I realized recently that I am 38 yrs old  and I really don't know what I want to be when I grow up.  I have a wildly broad range of interests but I really don't put myself out there to experience them at their fullest ... I'd like to design clothing, or at least restyle exisiting pieces.  I love vintage fashion but I don't own any.  I love to decorate, and yet my own home is not decorated.  So I hope to do something about these things this year ... stay tuned.

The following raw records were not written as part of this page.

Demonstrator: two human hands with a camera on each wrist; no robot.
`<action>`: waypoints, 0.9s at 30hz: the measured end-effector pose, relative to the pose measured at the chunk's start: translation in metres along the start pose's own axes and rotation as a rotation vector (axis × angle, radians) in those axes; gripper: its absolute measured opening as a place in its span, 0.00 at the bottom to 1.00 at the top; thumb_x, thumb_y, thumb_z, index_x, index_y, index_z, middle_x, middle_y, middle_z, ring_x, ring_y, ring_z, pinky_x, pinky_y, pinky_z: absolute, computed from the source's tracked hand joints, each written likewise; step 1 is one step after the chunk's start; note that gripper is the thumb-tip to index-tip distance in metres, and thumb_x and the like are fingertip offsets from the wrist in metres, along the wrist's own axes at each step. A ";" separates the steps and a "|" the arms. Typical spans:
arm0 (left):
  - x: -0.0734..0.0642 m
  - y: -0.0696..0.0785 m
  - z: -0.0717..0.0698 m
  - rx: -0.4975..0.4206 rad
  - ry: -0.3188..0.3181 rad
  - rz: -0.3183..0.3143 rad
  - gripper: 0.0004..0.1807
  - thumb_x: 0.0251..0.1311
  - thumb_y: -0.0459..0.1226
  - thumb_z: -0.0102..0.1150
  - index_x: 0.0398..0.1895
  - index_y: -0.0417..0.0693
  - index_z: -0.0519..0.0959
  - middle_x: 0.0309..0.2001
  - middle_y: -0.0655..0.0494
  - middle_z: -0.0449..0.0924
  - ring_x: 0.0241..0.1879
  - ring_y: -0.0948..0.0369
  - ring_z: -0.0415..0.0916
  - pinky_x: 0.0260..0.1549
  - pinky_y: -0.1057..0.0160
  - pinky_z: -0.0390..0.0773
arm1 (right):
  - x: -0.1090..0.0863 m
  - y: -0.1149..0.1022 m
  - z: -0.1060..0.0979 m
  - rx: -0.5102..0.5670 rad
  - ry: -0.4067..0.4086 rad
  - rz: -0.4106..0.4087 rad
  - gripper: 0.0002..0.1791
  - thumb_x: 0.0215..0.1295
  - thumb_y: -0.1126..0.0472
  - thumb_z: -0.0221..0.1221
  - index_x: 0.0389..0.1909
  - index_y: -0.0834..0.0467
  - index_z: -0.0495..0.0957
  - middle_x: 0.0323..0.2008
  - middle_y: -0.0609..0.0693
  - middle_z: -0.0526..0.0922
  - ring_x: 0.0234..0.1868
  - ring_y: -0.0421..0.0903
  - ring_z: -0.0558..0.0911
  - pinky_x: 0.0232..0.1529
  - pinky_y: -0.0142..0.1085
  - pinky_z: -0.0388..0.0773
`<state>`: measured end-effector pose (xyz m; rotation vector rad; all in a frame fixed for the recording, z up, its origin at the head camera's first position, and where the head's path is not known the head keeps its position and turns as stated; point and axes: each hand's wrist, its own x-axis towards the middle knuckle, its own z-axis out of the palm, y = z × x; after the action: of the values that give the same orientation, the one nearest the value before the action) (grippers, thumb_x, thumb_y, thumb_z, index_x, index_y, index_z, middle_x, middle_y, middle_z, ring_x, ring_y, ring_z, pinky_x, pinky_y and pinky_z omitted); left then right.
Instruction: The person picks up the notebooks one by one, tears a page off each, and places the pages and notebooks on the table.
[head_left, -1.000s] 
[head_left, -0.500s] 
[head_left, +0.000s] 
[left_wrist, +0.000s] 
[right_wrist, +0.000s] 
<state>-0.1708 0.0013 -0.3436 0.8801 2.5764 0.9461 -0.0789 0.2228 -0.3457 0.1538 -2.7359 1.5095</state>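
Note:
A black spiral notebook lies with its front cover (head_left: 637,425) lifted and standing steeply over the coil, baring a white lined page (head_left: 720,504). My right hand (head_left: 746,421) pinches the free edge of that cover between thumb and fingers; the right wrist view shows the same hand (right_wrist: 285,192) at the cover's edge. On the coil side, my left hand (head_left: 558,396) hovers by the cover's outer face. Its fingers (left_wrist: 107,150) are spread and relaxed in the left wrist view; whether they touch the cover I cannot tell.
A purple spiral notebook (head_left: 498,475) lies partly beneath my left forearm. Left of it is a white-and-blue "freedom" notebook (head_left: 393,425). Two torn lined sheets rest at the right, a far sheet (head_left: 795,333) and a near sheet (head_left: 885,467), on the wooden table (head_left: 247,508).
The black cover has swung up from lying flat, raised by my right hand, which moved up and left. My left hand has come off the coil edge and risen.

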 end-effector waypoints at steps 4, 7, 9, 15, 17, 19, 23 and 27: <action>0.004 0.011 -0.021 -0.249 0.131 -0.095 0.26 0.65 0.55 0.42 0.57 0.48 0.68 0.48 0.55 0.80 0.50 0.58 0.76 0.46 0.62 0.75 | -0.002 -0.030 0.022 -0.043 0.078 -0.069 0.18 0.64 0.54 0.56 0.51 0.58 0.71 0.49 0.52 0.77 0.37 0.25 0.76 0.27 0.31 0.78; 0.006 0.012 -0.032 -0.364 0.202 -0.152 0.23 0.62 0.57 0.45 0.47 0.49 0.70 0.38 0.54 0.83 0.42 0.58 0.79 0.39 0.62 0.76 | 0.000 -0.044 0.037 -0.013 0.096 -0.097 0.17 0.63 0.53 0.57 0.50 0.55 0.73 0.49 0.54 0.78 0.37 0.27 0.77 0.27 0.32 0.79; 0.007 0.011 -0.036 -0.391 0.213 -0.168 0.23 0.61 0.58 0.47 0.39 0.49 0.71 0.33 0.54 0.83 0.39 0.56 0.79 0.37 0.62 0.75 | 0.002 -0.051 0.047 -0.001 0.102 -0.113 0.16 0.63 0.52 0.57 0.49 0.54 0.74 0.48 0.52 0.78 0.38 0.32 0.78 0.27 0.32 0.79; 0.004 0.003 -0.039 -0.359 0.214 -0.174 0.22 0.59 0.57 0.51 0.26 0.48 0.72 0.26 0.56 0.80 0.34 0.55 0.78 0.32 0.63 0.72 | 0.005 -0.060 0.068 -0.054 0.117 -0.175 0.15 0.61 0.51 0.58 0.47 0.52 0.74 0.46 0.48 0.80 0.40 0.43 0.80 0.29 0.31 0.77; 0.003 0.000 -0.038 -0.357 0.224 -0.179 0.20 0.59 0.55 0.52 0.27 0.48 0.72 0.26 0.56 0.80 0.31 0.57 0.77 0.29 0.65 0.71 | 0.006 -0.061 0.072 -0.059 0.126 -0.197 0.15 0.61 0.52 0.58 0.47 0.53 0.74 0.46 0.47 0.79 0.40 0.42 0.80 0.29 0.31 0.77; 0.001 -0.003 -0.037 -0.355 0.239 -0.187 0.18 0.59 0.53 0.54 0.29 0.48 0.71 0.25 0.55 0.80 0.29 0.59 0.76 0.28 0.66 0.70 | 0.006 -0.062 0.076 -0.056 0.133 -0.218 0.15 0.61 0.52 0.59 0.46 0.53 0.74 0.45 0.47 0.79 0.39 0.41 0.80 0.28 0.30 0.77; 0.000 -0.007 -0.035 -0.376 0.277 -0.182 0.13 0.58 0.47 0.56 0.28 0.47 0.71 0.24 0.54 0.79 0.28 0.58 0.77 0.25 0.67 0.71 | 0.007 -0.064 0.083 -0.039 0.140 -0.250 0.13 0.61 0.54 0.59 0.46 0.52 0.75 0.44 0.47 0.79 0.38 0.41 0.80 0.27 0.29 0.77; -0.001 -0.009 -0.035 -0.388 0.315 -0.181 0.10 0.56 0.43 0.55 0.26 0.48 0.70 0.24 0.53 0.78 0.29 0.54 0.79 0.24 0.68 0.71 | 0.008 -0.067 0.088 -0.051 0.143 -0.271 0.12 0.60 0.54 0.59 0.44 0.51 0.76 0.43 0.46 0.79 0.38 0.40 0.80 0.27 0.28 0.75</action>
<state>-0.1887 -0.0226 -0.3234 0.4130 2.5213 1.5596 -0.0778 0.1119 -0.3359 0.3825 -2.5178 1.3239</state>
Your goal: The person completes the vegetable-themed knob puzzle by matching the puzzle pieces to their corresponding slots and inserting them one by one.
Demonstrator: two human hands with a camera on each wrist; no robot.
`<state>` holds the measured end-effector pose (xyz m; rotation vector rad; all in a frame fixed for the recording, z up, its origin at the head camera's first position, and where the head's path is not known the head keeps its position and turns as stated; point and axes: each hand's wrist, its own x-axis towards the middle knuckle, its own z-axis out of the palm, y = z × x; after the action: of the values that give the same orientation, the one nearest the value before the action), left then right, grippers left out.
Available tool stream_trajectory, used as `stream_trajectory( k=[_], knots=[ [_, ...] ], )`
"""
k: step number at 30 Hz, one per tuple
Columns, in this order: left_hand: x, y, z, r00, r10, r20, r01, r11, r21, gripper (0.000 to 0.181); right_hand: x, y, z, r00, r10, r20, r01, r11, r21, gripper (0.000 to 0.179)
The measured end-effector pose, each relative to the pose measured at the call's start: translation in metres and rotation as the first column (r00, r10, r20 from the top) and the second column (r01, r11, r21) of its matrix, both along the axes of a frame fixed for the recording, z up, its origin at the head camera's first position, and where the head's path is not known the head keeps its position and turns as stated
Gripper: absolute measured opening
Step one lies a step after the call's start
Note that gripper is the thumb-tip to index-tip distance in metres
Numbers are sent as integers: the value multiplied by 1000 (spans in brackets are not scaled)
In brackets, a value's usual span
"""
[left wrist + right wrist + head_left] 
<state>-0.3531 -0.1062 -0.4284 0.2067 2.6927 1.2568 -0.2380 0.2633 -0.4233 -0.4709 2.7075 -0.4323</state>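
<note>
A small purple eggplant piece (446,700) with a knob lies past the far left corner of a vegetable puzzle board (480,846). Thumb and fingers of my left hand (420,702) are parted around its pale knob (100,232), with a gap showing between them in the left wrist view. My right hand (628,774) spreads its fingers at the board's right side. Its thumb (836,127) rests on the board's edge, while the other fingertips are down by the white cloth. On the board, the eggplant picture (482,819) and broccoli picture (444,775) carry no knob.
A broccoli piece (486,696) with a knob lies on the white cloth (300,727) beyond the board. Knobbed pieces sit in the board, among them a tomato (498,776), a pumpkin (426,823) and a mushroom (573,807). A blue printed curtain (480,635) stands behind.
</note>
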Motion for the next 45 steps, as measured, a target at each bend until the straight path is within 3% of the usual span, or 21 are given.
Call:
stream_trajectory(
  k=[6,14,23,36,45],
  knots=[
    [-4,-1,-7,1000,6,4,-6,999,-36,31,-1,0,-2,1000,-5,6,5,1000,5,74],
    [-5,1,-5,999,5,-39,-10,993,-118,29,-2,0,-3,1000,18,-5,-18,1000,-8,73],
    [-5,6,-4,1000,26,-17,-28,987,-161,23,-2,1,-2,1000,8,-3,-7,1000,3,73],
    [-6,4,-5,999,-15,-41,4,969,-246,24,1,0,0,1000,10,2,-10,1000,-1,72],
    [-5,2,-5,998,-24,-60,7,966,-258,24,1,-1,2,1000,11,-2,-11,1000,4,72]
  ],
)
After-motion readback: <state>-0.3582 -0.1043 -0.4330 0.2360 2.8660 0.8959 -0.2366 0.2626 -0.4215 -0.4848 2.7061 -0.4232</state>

"Don't be dismayed at goodbyes.  A farewell is necessary before you can meet again.  And meeting again, after moments or lifetime, is certain for those who are friends."
~Richard Bach

Sunday, August 29, 2010

A picture is worth a thousand words ...

I've always wanted to do a blog but have never done it.  I just thought, who would read it?  Then I thought does it matter?  It occurred to me that it didn't matter really as long as I enjoy doing it ... I hope others will read and enjoy it in some measure. So here goes my first attempt ...

At the beginning of 2010 I started doing a photography project.  So with camera in hand I decided to tackle the year.  I decided that I would take more pictures, specifically I would take one picture everyday of things that speak to me.  I wish now that I started this blog then so that I could have used this forum to post my pictures and talk about them a bit.  With that in mind I thought I would go back in the last couple of months of my favourite pictorial moments.


July 29, 2010 -- It rained and I mean the sky opened and it RAINED.  I was home feeling bad for myself (as I just lost my job due to corporate restructuring) so I grabbed my camera and went outside.  I was soaked to to the skin but there is something about rain that makes me feel good, like the world is washing away your troubles.




August 14, 2010 -- I was driving home from a family picnic at just the right time to catch the sun setting on the Loch Lomond Lake (and yes I know that loch actually means lake). I thought it was so beautiful. I love the way this picture turned out.